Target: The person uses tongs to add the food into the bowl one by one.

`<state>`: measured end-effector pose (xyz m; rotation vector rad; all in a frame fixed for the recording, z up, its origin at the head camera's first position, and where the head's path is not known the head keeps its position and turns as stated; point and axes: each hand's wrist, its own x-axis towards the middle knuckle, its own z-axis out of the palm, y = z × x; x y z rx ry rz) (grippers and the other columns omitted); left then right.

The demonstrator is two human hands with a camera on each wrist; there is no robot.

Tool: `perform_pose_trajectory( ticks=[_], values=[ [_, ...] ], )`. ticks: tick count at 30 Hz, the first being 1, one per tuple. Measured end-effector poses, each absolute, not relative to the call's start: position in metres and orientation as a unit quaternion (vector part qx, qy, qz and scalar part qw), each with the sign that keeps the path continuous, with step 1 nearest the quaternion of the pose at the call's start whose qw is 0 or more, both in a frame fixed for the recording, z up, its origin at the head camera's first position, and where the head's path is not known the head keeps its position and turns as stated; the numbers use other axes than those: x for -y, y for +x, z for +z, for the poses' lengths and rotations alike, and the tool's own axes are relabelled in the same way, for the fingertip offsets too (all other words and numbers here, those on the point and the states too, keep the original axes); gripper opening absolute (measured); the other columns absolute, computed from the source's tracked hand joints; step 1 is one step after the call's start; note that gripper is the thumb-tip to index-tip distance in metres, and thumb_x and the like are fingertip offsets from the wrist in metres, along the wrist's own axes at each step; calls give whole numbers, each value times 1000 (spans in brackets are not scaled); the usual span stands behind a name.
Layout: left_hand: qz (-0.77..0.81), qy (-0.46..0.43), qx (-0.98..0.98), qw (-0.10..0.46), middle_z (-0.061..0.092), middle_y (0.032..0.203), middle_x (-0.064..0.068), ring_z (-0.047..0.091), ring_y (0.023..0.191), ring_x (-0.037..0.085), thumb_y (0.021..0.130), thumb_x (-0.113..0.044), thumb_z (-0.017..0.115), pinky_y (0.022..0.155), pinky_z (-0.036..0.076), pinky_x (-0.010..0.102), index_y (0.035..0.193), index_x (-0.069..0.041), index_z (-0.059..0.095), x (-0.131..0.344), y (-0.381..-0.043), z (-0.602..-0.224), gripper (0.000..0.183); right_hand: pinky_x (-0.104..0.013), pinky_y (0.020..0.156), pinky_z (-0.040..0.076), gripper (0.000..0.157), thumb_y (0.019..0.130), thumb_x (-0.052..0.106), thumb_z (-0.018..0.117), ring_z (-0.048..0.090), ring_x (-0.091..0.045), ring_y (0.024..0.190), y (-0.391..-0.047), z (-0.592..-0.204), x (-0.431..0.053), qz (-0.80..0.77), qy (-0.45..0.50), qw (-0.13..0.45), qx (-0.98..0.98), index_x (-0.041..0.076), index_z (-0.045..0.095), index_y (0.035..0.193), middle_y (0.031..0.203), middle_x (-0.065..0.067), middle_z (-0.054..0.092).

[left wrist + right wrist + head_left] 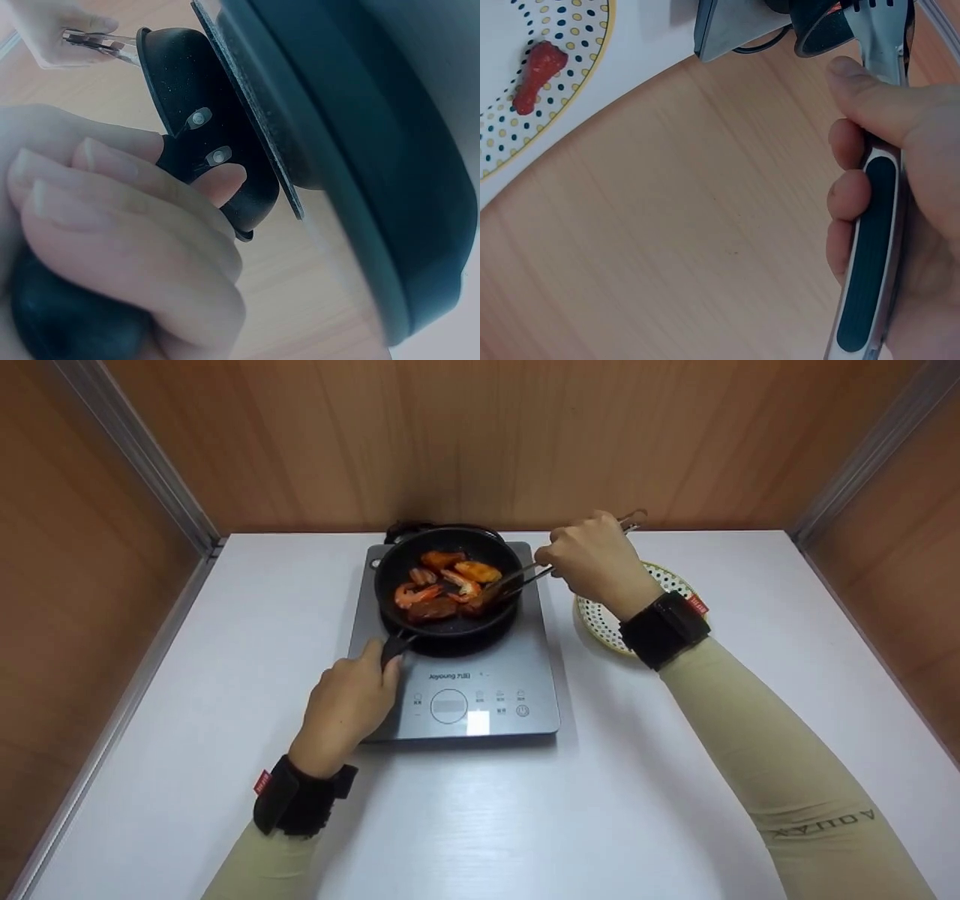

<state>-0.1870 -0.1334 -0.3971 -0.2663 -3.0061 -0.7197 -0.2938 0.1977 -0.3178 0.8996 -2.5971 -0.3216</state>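
Note:
My left hand [349, 697] grips the black handle [395, 645] of a frying pan [459, 540]. Two orange shrimp [409, 597] lie in the pan among several brown and orange pieces of food. Metal tongs [871, 255] with dark grip inlays are held in my right hand [596, 559], fingers wrapped around them. The tong tips reach into the pan's right side, at a brown piece [480, 598]; whether they pinch it is hard to tell. In the left wrist view, curled fingers of the left hand [142, 217] surround the handle.
Under the pan is a grey induction cooker [487, 682] on a white table [465, 810]. Partly behind the right forearm stands a dotted plate [598, 622] with a yellow rim, a red drumstick [538, 75] on it. Wooden panels [487, 442] enclose the back and sides.

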Motion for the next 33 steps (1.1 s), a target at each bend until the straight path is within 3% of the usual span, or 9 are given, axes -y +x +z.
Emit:
perform_pose_trajectory(
  ticks=[4,9,15,17,21,26,33],
  values=[
    [-236,-86,968,19,64,74,19,58,60,30,112,-29,55,49,43,41,106,-4,57,132,-187,-398,26,-53,70,53,22,83,13,88,71,-40,80,-291,-318,-205,-106,312,179,927,21,82,103,91,-12,76],
    [-237,-86,968,17,65,74,20,59,60,31,112,-30,54,49,43,42,106,-4,56,131,-187,-397,27,-57,61,51,28,84,8,84,69,-40,72,-285,-318,-227,-56,288,187,937,17,78,110,91,-11,74],
    [-238,-86,967,16,65,75,21,60,61,32,112,-31,54,50,43,42,108,-4,57,131,-188,-397,27,-51,56,47,30,89,15,85,68,-36,71,-274,-321,-272,-5,236,198,951,12,76,118,102,-10,77],
    [-238,-83,968,12,65,76,21,60,62,32,112,-31,54,51,43,42,109,-4,57,132,-188,-398,27,-48,56,46,31,90,16,84,67,-34,71,-271,-324,-286,0,219,195,956,12,76,119,98,-10,77],
    [-239,-78,968,8,65,78,21,60,64,32,112,-33,53,52,43,43,108,-5,57,132,-189,-398,29,-46,54,43,34,91,21,84,64,-31,70,-264,-332,-313,2,181,173,968,13,74,123,88,-10,72],
    [-241,-77,967,7,64,77,19,59,64,32,112,-33,53,52,43,42,107,-5,57,132,-189,-398,29,-50,56,46,39,93,22,81,64,-32,71,-260,-343,-342,0,148,135,980,12,70,129,88,-12,70],
    [-237,-82,968,13,65,77,21,60,64,32,112,-32,53,53,43,44,106,-5,56,132,-188,-398,28,-56,61,51,41,90,18,83,70,-41,80,-260,-361,-369,-28,124,105,986,7,70,127,106,-21,75]
  ],
)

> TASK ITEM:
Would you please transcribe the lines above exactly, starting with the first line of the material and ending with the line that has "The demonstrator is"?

> ANSWER TO THIS PROBLEM:
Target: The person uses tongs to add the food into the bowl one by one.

`<state>`: measured end-effector pose (xyz m; rotation vector rad; all in a frame fixed for the recording, z up, its origin at the head camera's first position, and where the head's path is not known the head keeps its position and turns as stated; point and axes: each hand's wrist, its own x-axis towards the middle knuckle, its own z-axis out of the palm, y = z × x; x y z rx ry rz) (grippers and the other columns omitted); left then right.

The demonstrator is two human hands with a camera on each wrist; there is no robot.

This finishes the exercise.